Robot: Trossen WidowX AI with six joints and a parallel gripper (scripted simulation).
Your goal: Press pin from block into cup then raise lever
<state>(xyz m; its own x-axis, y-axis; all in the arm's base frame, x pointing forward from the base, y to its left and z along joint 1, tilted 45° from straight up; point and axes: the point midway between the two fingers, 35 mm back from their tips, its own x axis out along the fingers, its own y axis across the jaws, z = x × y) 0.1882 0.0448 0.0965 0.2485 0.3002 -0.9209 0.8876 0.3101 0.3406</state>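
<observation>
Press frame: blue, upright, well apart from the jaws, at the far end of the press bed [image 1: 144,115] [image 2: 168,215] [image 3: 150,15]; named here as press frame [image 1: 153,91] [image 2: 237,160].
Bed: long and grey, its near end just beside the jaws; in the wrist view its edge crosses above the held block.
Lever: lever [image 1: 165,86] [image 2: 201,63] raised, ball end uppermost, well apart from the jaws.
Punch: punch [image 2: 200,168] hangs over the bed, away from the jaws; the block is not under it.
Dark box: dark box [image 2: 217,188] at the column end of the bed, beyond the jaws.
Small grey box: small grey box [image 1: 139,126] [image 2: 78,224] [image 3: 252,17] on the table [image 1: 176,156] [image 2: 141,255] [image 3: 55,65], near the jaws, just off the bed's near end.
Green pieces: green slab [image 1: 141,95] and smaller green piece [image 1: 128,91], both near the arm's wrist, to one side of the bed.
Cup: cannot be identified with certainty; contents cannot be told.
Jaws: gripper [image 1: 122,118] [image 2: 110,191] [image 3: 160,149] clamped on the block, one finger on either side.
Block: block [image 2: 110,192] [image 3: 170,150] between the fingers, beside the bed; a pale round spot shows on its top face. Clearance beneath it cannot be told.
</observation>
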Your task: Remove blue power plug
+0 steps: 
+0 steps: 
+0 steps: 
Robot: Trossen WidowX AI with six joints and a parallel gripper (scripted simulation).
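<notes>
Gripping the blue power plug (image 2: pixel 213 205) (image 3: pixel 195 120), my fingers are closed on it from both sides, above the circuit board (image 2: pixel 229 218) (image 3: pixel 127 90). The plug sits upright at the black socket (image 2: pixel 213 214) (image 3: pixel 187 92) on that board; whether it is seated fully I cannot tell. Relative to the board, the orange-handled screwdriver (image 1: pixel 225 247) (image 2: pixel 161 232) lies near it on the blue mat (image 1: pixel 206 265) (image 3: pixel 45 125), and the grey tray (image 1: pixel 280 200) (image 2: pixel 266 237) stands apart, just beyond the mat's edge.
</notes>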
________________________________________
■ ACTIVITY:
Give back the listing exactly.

■ EXERCISE RESPONSE:
Robot: Trossen WidowX AI with six joints and a parallel gripper (scripted simulation).
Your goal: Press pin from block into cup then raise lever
<state>(xyz m; its own x-axis, y-axis; all in the arm's base frame, x pointing forward from the base, y to its left and z along joint 1, tilted 45° from straight up; point and axes: the point midway between the two fingers, 35 mm back from their tips, its own x axis out along the fingers, its own y axis across the jaws, z = x × y) 0.1882 0.0448 0.0965 0.2485 0.3002 -0.9209 0.8876 0.3101 0.3406</state>
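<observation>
Press frame: blue, upright, well apart from the jaws, at the far end of the press bed [image 1: 144,115] [image 2: 168,215] [image 3: 150,15]; named here as press frame [image 1: 153,91] [image 2: 237,160].
Bed: long and grey, its near end just beside the jaws; in the wrist view its edge crosses above the held block.
Lever: lever [image 1: 165,86] [image 2: 201,63] raised, ball end uppermost, well apart from the jaws.
Punch: punch [image 2: 200,168] hangs over the bed, away from the jaws; the block is not under it.
Dark box: dark box [image 2: 217,188] at the column end of the bed, beyond the jaws.
Small grey box: small grey box [image 1: 139,126] [image 2: 78,224] [image 3: 252,17] on the table [image 1: 176,156] [image 2: 141,255] [image 3: 55,65], near the jaws, just off the bed's near end.
Green pieces: green slab [image 1: 141,95] and smaller green piece [image 1: 128,91], both near the arm's wrist, to one side of the bed.
Cup: cannot be identified with certainty; contents cannot be told.
Jaws: gripper [image 1: 122,118] [image 2: 110,191] [image 3: 160,149] clamped on the block, one finger on either side.
Block: block [image 2: 110,192] [image 3: 170,150] between the fingers, beside the bed; a pale round spot shows on its top face. Clearance beneath it cannot be told.
</observation>
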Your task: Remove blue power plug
+0 steps: 
+0 steps: 
+0 steps: 
Robot: Trossen WidowX AI with six joints and a parallel gripper (scripted simulation).
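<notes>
Gripping the blue power plug (image 2: pixel 213 205) (image 3: pixel 195 120), my fingers are closed on it from both sides, above the circuit board (image 2: pixel 229 218) (image 3: pixel 127 90). The plug sits upright at the black socket (image 2: pixel 213 214) (image 3: pixel 187 92) on that board; whether it is seated fully I cannot tell. Relative to the board, the orange-handled screwdriver (image 1: pixel 225 247) (image 2: pixel 161 232) lies near it on the blue mat (image 1: pixel 206 265) (image 3: pixel 45 125), and the grey tray (image 1: pixel 280 200) (image 2: pixel 266 237) stands apart, just beyond the mat's edge.
</notes>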

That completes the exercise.